“Let us pray,” said the vicar in a hushed and awed voice, for he was indeed unspeakably shocked. She dropped on her knees and everyone else knelt also.

Then the shrill short labored breathing ceased to whistle feebly through the silence: the bed-covering heaved no more.

Cocky was dead.

The child slipped down on to the floor. Alberic Orme and Hurstmanceaux stood hesitating on the threshold of the chamber.

“Oh, dear Duchess!” sighed the fashionable Esculapius, who was eminently pious. “These are the trials which are sent to us to detach us from earthly affections! The ways of God are inscrutable, but we must not question their merciful purpose.”

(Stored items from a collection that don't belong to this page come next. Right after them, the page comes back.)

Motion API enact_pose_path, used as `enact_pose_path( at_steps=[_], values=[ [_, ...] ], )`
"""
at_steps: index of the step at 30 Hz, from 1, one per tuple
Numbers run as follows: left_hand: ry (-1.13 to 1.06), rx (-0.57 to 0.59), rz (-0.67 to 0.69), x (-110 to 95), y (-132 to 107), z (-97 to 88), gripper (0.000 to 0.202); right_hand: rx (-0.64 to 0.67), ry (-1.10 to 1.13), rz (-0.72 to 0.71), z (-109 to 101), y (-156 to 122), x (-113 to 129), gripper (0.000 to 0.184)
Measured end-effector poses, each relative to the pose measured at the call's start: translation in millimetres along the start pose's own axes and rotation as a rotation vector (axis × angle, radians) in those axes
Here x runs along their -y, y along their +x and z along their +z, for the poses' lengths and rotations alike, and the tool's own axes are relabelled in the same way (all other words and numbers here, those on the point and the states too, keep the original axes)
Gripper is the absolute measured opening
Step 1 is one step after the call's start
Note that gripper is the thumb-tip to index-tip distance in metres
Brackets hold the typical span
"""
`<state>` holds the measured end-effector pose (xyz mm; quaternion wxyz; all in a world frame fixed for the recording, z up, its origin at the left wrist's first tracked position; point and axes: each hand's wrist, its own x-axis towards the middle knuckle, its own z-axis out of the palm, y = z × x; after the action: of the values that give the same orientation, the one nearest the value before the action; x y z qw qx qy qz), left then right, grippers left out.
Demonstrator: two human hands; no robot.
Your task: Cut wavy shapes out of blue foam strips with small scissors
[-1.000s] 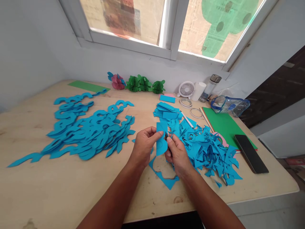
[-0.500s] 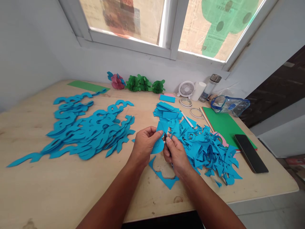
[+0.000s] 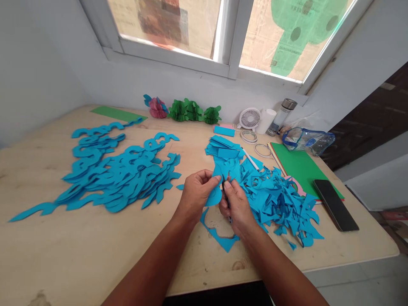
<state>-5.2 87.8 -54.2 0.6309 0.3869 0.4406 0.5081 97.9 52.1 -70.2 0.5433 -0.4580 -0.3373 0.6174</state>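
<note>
My left hand (image 3: 198,191) is closed on a piece of blue paper (image 3: 214,197), thumb on top, its lower edge rounded. Close on its right, my right hand (image 3: 236,205) grips dark-handled scissors (image 3: 227,196), whose blades point up at the paper's right edge; part of them is hidden by the fingers. Under the hands lies a curved blue offcut (image 3: 227,244) on the table. A heap of blue paper scraps (image 3: 277,199) spreads right of my right hand. On the left is a pile of wavy blue cut-outs (image 3: 127,174).
Folded blue paper pieces (image 3: 225,146), a white pen (image 3: 250,160) and tape rolls (image 3: 248,136) lie beyond my hands. At the right are green sheets (image 3: 298,168) and a phone (image 3: 335,205). Along the wall stand green paper ornaments (image 3: 193,110), a small fan (image 3: 250,118) and a bottle (image 3: 281,117).
The blue paper in my left hand has turned and shifted slightly right, its upper part now against the blue pieces behind. The scissors have moved a little with my right hand.
</note>
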Motion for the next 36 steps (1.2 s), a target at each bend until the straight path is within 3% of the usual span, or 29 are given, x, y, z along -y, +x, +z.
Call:
enact_pose_path(
  at_steps=[14,36],
  values=[
    [0.003,-0.005,0.053,3.4,0.0,0.3,0.021,-0.022,0.009,-0.012,2.2,-0.8,2.4,0.035],
    [-0.037,-0.001,-0.038,-3.1,-2.9,1.8,0.021,0.015,0.051,-0.024,-0.5,0.2,-1.4,0.035]
  ],
)
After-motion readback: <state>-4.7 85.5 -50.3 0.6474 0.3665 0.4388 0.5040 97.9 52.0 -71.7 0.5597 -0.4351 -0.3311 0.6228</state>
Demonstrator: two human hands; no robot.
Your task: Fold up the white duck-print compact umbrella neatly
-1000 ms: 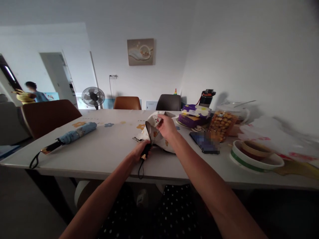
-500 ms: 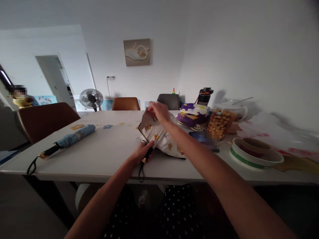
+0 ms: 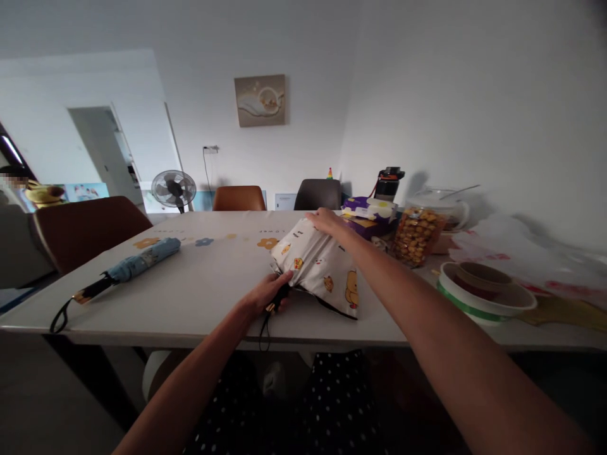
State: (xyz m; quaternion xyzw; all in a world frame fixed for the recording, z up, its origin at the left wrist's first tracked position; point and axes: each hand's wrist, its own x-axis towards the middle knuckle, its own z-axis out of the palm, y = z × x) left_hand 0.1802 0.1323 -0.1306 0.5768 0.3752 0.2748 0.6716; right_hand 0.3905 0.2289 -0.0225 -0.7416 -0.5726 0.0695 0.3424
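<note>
A white folding umbrella [image 3: 313,262] with yellow cartoon prints and a dark edge lies loosely collapsed over the near middle of the table. My left hand [image 3: 271,292] is wrapped round its black handle, and a wrist strap [image 3: 264,332] dangles from there past the table edge. At the far end of the fabric, my right hand [image 3: 325,221] pinches the canopy, with its fingertips partly hidden. To the left rests a second umbrella [image 3: 145,259], blue and rolled up, its dark handle and strap pointing toward the near left corner.
On the right of the white table [image 3: 213,303] stand a purple box [image 3: 365,215], a black bottle [image 3: 389,183], a jar of brown snacks [image 3: 417,237], stacked bowls [image 3: 486,300] and a plastic bag [image 3: 507,246]. Chairs [image 3: 239,198] and a fan [image 3: 174,188] are beyond. Someone is at far left.
My right hand has moved right and toward me, drawing the canopy fabric over so that its printed side lies flatter. My left hand keeps its grip on the handle. The person at far left shifted left.
</note>
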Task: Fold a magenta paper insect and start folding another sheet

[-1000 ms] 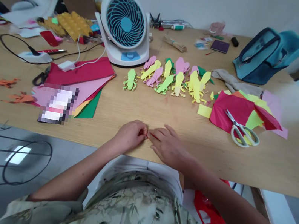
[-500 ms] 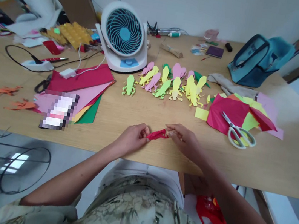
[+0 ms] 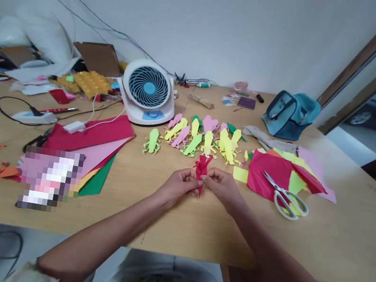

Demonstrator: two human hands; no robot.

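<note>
Between my hands is a small folded red paper figure (image 3: 202, 166), upright, with thin strips sticking out at its top and a pointed lower end. My left hand (image 3: 180, 185) pinches its left side with thumb and fingers. From the right, my right hand (image 3: 220, 185) grips it, the thumb pressed on its front. My fingers hide part of its middle. Just beyond stand several finished-looking paper figures in yellow, pink and green, among them a light green figure (image 3: 152, 142) and a yellow figure (image 3: 208, 143).
White scissors (image 3: 288, 199) lie on red and yellow paper (image 3: 265, 173) at the right. Coloured sheets (image 3: 94, 183) and orange paper figures (image 3: 2, 171) are at the left. A fan (image 3: 148, 88) and a blue bag (image 3: 291, 116) stand farther back on the wooden table (image 3: 172, 234).
The red paper figure has turned from lying sideways to upright, and both hands have moved closer together around it. The camera view has tilted up.
</note>
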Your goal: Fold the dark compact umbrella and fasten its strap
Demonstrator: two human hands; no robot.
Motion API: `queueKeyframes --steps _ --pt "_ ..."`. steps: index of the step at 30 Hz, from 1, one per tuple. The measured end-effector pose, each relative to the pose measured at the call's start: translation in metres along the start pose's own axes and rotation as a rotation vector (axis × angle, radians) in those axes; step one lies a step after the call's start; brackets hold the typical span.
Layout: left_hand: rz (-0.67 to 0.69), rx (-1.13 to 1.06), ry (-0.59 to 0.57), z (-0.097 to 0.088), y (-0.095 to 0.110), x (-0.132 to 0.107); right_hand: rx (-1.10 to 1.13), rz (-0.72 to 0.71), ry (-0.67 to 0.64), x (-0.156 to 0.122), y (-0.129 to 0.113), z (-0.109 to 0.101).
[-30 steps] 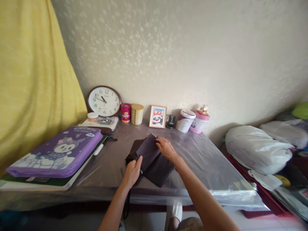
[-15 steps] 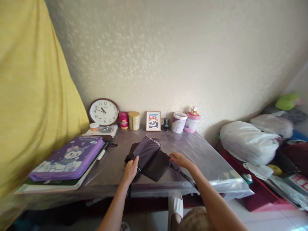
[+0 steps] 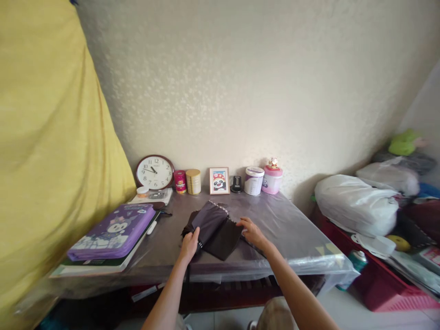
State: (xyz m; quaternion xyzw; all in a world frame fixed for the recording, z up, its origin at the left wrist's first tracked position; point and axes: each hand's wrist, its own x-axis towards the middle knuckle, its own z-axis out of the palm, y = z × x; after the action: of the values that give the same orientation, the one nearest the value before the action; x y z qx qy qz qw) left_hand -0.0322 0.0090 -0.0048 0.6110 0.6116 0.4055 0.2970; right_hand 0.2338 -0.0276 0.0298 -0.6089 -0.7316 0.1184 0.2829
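A dark folding umbrella [image 3: 220,236] lies collapsed over the table, its loose canopy panels fanned out and edged with a pale checked trim. My left hand [image 3: 189,244] is closed round the gathered left part of it, thumb on top of the cloth. At the right corner of a spread panel, my right hand [image 3: 252,233] has its fingers pinched at the fabric edge. A dark strap trails beneath the right wrist. The umbrella's handle is hidden.
A plastic-covered table [image 3: 288,233] backs onto the wall. Along it stand a clock [image 3: 155,172], tins [image 3: 193,182], a panda picture frame [image 3: 219,180] and tubs [image 3: 254,181]. At left lies a purple case [image 3: 113,231] on books; at right, a red basket [image 3: 385,279] beside white bags [image 3: 355,199].
My view has tilted up and shifted slightly. The right hand has moved a little left along the panel's edge; the left hand keeps its hold on the umbrella.
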Motion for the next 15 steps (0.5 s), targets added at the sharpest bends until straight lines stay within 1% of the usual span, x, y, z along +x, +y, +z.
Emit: queueKeyframes --steps 3,9,15 --pt "-0.008 -0.009 -0.001 0.001 -0.001 0.001 -0.002 -0.010 0.013 0.001 0.003 0.004" --pt "-0.035 -0.005 0.011 0.001 -0.003 0.000 -0.064 -0.080 -0.061 0.011 0.014 0.000" --pt "-0.094 -0.053 0.039 0.001 -0.002 -0.004 0.022 -0.167 -0.063 0.019 0.024 -0.004"
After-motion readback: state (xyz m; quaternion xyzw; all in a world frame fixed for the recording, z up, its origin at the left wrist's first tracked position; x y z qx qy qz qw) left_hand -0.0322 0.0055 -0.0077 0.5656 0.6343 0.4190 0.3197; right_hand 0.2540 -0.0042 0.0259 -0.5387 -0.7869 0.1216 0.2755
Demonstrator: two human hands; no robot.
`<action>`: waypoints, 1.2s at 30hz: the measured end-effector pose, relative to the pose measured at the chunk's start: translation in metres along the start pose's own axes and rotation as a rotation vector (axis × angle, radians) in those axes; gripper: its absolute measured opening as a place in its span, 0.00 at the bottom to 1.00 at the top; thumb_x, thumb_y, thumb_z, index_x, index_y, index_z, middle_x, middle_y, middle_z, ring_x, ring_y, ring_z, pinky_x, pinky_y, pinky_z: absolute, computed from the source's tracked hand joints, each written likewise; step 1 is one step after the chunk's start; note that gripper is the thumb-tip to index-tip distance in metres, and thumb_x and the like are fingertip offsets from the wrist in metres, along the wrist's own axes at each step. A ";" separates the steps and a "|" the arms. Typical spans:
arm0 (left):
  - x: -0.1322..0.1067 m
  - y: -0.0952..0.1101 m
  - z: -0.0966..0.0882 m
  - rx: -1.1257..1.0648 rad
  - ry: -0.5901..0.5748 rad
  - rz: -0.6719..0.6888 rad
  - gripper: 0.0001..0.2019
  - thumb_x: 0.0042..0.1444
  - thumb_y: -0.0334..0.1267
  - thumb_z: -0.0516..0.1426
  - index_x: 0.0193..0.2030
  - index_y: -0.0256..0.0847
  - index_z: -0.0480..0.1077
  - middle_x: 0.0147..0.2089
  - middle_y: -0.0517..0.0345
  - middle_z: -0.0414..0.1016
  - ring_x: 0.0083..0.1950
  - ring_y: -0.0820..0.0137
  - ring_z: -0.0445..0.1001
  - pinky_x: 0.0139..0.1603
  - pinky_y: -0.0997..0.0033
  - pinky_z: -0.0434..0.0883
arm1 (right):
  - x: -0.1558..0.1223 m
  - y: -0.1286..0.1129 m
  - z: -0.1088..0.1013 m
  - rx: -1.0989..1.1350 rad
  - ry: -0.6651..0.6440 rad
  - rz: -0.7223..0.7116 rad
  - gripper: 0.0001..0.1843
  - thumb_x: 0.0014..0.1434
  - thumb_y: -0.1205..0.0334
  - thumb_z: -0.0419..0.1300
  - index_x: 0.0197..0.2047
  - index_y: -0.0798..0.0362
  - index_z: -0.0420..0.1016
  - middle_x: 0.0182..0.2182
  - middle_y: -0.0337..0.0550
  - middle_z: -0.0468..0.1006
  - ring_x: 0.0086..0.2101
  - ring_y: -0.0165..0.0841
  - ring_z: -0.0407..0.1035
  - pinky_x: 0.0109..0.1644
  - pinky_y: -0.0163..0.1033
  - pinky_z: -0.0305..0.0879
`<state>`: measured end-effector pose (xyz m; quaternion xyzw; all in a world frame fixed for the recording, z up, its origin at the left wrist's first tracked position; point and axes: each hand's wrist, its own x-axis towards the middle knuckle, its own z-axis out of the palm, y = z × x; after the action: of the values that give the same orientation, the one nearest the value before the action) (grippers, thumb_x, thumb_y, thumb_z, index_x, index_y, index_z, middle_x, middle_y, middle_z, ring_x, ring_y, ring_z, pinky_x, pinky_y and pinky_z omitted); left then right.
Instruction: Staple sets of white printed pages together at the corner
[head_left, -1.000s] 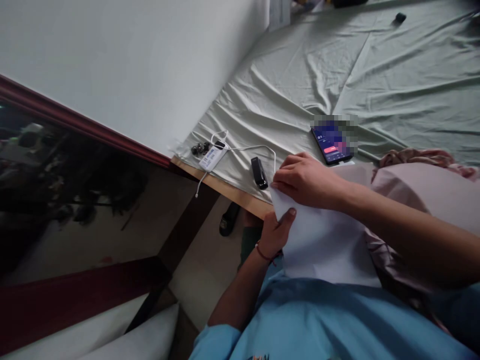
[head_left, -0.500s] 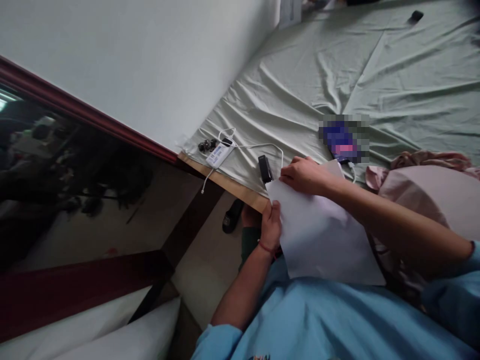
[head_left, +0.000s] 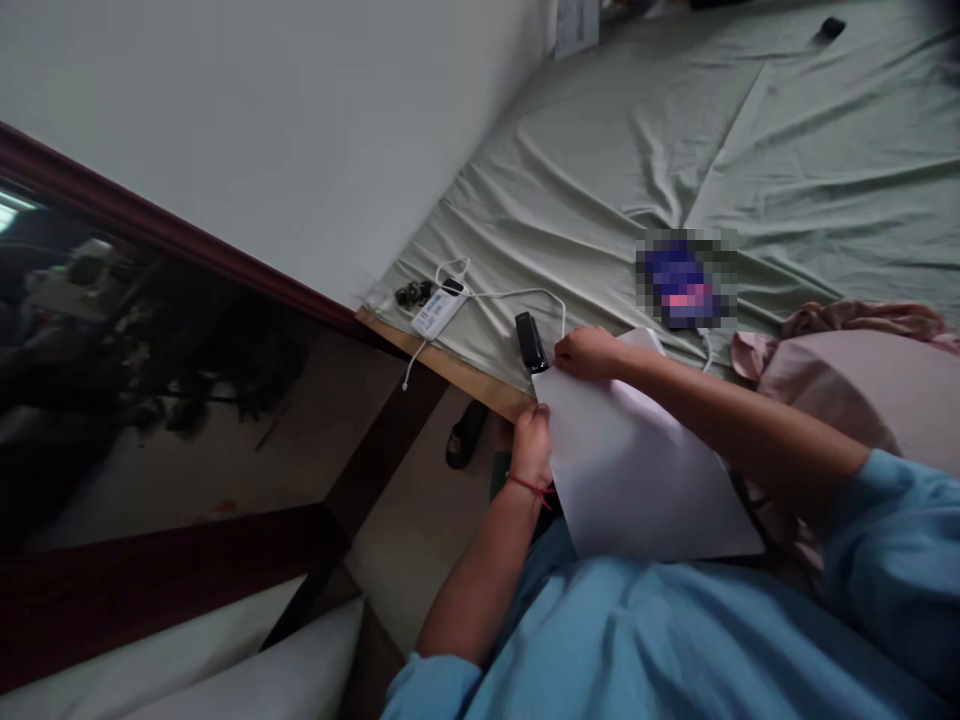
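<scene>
A white sheet of paper [head_left: 637, 465] lies across my lap at the edge of a bed. My left hand [head_left: 531, 440], with a red thread round the wrist, grips the sheet's near-left edge. My right hand [head_left: 592, 352] is closed on the paper's far corner, close to a small black device [head_left: 530, 341] on the bedsheet. A phone with a lit, blurred screen [head_left: 684, 280] lies just beyond the paper.
A pale green sheet [head_left: 675, 150] covers the bed. A white charger block [head_left: 437, 311] with cable and dark earbuds [head_left: 412, 293] sit near the wooden bed edge [head_left: 450, 365]. A pink pillow [head_left: 847, 390] is at right, a black sandal [head_left: 465, 435] on the floor.
Both hands have slid the paper a little toward the bed's edge. My left hand moved up the sheet's edge, and my right hand closed on the far corner.
</scene>
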<state>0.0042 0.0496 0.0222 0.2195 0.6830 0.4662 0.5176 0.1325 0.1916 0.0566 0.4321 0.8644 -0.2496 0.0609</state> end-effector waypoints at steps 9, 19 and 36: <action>-0.001 -0.002 0.000 -0.072 -0.027 0.006 0.13 0.48 0.45 0.63 0.32 0.38 0.70 0.29 0.56 0.73 0.37 0.62 0.77 0.44 0.64 0.73 | 0.004 -0.002 -0.006 0.015 -0.018 -0.008 0.21 0.70 0.59 0.52 0.54 0.51 0.85 0.54 0.57 0.85 0.54 0.49 0.78 0.52 0.46 0.69; -0.001 0.005 0.004 -0.144 0.000 -0.073 0.16 0.41 0.45 0.61 0.33 0.35 0.71 0.27 0.56 0.73 0.33 0.63 0.76 0.42 0.62 0.72 | 0.012 -0.001 -0.008 0.028 0.016 -0.003 0.20 0.71 0.59 0.53 0.53 0.52 0.86 0.53 0.59 0.85 0.55 0.50 0.78 0.54 0.47 0.69; 0.001 -0.007 0.002 -0.214 0.014 -0.049 0.13 0.40 0.41 0.65 0.29 0.34 0.72 0.29 0.54 0.76 0.32 0.68 0.73 0.42 0.66 0.71 | -0.003 -0.001 -0.001 0.001 0.430 -0.104 0.16 0.71 0.59 0.56 0.53 0.51 0.83 0.53 0.54 0.83 0.61 0.51 0.65 0.60 0.54 0.59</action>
<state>0.0067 0.0475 0.0154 0.1430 0.6381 0.5252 0.5446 0.1336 0.1890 0.0592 0.4301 0.8786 -0.1550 -0.1380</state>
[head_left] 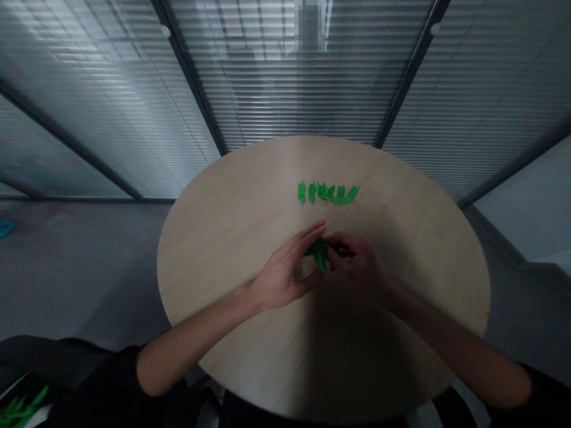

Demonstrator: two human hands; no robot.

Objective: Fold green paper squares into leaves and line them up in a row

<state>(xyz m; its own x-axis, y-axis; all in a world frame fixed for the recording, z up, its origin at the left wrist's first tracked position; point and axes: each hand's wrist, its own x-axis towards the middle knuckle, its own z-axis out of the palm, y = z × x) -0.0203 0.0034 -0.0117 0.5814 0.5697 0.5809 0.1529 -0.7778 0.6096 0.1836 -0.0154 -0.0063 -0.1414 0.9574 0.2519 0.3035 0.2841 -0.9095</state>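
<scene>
Over the middle of a round, light wooden table [223, 238], my left hand [288, 270] and my right hand [357, 264] meet around a small folded green paper piece [318, 252]. Both hands pinch it with their fingertips, the left from the left side, the right from the right. Beyond the hands, several similar folded green paper pieces [328, 193] lie in a row on the tabletop.
Glass walls with horizontal blinds [289, 89] and dark frames stand behind the table. Grey floor surrounds it. More green paper pieces [20, 407] show at the bottom left corner, beside my dark clothing.
</scene>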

Cocky lay on the bed between them, very straight, very waxen, very like an effigy in yellow stone; but looking down on him his wife shuddered, for it seemed to her that his left eye opened and winked and that his rigid jaw grinned. She had an uncomfortable feeling that, though she would soon comfortably forget all the rest of him, Cocky’s grin and Cocky’s wink would long rise up in her memory.

CHAPTER XX.

In another week he also was carried out under the big yews and the Chantrey and Roubiliac statues, and laid beside the remains of his father and forefathers in a black-velvet covered coffin with silver handles and his ducal coronet upon it. But he had no sincere mourners, not one, although in the usual sickly tawdry habit of the time heaps of wreaths and garlands were piled up to his detested memory. His wife was again present, enveloped in the long crape veil of usage, with her two little sons beside her—a most touching and lovely figure. During the ceremony it would have been impossible for any observer to say whether she were profoundly touched or merely apathetic; but at one point in the service, when the village choir were singing a Mendelssohn hymn, her head drooped lower and lower, and her veiled figure moved with what resembled a convulsive sob: a correspondent of a daily paper, indeed, scribbled in shorthand that only for one instant did her admirable fortitude give way to an irrepressible burst of natural anguish. Jack knew better: he nudged Gerry and whispered very low: “Mammy’s laughin’. We mustn’t.”

Amongst the floral decorations there, heaped on and about the coffin, there was a harp made of lilies with silver strings and one string broken. As an emblem of Cocky’s life it was really too deliciously funny. It got the better of her nerves and she was forced to bury her face in her handkerchief.

For on the harp was a card, and on the card was written in a big sprawling handwriting, “From Lily.”